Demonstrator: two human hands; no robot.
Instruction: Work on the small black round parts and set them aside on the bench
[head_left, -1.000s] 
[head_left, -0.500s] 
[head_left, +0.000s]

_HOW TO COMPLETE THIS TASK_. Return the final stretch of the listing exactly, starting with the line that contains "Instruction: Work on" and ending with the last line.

_TASK RESULT_.
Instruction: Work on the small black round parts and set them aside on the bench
[head_left, -1.000s] 
[head_left, -0.500s] 
[head_left, +0.000s]

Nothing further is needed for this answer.